(Records from a data collection)
------------------------------------------------
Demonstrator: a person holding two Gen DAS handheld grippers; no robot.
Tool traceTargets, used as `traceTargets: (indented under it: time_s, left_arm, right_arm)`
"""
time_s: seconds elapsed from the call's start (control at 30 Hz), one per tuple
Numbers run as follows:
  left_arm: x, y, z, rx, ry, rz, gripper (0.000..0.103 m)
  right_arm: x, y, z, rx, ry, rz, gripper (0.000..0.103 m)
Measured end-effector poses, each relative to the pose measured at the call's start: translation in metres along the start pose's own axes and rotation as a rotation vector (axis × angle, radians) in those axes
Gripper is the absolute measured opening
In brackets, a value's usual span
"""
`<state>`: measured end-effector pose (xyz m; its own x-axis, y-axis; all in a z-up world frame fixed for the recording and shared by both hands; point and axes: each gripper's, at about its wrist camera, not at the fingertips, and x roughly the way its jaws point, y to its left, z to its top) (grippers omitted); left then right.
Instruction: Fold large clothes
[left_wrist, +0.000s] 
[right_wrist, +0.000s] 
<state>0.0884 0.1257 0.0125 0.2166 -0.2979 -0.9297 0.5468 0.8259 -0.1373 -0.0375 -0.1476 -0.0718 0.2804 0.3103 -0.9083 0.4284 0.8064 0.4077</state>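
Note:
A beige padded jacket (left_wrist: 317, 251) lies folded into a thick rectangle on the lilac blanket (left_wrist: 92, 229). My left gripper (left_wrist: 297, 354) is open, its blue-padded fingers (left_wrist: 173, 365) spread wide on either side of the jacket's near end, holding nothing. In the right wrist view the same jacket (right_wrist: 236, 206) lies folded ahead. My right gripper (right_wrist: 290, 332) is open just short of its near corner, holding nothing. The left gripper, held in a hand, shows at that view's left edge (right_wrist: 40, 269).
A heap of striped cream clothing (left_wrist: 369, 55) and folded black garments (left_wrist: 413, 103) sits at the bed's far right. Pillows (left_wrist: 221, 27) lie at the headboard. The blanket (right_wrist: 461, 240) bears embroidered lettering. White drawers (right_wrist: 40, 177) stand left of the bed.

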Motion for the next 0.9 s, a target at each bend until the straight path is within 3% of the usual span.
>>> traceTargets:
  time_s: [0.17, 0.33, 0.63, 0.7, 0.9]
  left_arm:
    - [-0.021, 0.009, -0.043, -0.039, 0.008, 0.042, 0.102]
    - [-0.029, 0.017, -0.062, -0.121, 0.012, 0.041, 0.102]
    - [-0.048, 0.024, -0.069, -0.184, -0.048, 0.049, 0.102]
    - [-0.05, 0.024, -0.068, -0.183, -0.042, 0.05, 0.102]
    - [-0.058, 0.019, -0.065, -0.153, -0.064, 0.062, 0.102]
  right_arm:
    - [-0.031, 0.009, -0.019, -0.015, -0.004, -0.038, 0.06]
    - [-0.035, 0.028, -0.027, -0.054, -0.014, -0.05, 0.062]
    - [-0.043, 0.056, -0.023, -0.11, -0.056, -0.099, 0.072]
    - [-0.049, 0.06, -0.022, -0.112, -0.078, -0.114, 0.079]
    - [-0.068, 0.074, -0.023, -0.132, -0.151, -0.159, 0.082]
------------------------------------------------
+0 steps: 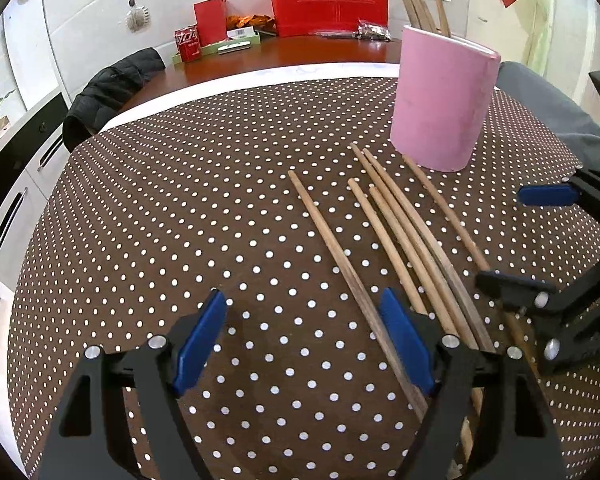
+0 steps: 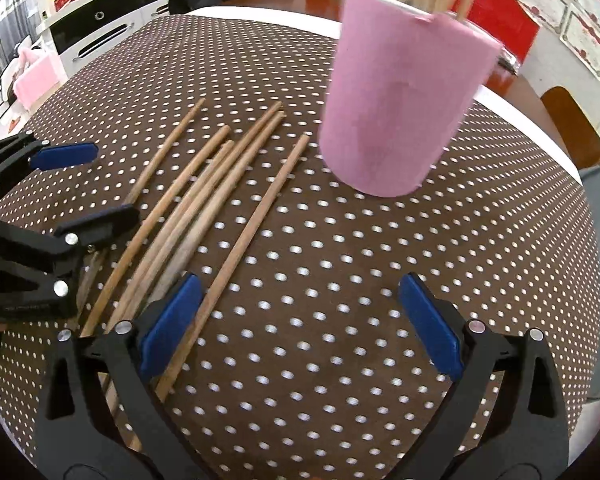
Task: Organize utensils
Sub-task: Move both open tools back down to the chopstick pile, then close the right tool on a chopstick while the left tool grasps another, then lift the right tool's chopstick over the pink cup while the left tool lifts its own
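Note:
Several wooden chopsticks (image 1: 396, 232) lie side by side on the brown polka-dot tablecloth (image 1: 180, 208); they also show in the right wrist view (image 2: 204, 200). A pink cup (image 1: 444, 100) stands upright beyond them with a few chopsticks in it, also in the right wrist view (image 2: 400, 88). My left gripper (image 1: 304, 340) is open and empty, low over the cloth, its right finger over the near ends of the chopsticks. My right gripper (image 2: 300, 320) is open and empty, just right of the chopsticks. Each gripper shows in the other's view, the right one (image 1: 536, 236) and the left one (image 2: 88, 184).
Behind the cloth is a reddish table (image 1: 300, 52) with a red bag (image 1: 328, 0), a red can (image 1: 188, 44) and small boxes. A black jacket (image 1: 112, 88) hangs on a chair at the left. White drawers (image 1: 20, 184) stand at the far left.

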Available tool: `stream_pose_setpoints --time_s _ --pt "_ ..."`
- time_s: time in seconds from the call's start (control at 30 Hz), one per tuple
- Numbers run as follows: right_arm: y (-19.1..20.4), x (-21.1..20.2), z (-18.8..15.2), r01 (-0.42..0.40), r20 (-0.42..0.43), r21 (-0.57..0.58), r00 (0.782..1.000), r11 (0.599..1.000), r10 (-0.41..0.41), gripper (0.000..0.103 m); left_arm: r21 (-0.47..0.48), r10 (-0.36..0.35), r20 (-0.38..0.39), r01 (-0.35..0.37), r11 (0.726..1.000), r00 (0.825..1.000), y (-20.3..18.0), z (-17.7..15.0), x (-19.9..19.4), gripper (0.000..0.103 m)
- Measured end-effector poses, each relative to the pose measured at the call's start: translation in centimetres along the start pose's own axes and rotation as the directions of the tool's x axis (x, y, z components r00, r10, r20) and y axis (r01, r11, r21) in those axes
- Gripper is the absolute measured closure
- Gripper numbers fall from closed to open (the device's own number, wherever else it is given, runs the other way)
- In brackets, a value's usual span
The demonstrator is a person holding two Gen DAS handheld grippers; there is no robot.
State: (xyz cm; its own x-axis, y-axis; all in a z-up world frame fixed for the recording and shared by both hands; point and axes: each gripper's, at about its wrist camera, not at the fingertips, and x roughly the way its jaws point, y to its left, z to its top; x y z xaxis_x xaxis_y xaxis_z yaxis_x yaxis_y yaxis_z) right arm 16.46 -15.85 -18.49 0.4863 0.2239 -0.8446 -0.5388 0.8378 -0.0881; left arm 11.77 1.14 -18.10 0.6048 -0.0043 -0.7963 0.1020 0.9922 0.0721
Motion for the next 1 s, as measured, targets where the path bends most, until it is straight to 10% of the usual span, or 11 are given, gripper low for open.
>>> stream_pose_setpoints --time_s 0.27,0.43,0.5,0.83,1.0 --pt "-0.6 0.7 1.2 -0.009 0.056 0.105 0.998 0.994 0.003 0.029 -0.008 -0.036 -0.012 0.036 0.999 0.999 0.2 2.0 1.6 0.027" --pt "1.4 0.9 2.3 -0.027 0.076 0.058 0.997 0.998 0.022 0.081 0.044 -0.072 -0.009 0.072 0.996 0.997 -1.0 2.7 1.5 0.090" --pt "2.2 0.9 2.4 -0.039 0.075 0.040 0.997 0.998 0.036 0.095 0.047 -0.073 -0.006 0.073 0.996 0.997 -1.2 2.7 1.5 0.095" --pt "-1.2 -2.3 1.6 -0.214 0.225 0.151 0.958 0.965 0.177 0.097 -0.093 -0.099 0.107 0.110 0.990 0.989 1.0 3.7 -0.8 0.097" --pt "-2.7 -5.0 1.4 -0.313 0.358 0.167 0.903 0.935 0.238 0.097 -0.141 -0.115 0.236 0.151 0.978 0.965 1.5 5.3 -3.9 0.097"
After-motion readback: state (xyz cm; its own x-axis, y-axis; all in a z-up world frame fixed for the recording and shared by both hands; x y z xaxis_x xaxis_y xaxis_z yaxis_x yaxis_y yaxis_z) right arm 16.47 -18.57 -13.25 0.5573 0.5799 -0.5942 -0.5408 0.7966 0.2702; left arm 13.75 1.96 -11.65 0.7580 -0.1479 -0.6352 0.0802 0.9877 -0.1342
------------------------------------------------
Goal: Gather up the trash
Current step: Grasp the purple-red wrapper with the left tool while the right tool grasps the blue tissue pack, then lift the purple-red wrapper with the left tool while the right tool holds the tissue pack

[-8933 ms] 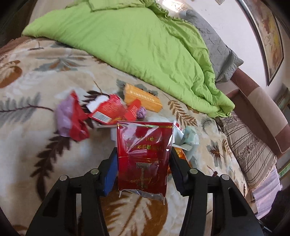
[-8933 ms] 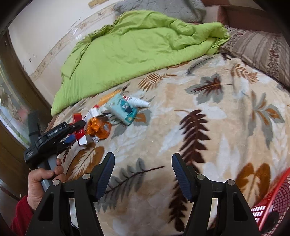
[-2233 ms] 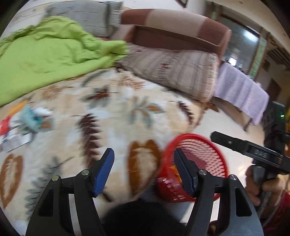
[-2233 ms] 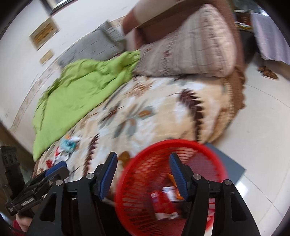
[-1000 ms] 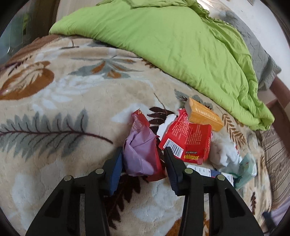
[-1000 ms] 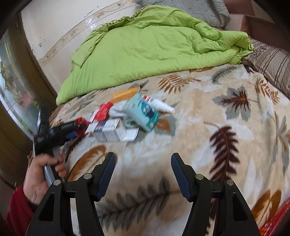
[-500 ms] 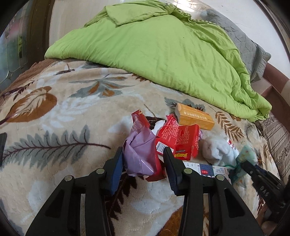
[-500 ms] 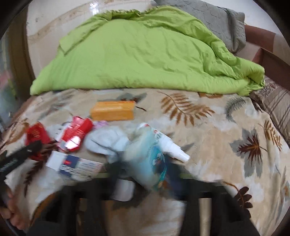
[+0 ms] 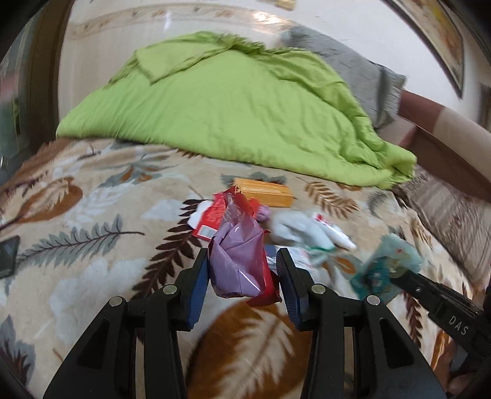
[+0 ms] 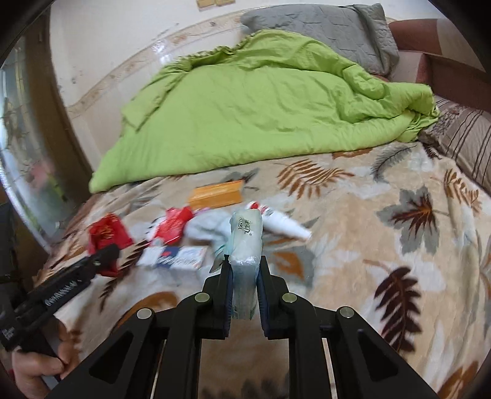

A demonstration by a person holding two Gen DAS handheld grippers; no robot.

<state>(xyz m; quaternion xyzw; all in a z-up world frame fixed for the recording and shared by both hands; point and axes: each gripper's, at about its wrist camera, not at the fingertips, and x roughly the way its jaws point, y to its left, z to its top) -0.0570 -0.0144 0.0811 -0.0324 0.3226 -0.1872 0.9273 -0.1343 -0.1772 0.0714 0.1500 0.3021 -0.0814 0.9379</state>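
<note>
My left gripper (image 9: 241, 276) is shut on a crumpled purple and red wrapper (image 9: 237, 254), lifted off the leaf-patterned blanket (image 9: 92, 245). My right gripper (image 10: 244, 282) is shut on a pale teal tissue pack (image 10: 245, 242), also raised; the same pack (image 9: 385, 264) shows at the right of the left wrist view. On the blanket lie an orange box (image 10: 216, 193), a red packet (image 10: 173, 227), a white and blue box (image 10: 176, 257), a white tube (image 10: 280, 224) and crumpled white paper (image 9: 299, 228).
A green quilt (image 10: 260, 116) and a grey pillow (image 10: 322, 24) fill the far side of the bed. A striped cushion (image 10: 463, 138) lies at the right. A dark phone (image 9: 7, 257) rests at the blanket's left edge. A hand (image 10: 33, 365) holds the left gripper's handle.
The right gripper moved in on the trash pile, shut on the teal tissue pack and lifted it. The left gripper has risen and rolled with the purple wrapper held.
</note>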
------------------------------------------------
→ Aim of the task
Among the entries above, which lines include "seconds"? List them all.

→ Output for this exercise
time_s: seconds elapsed from the call's start (control at 30 Hz), one per tuple
- time_s: time in seconds from the call's start (control at 30 Hz), one per tuple

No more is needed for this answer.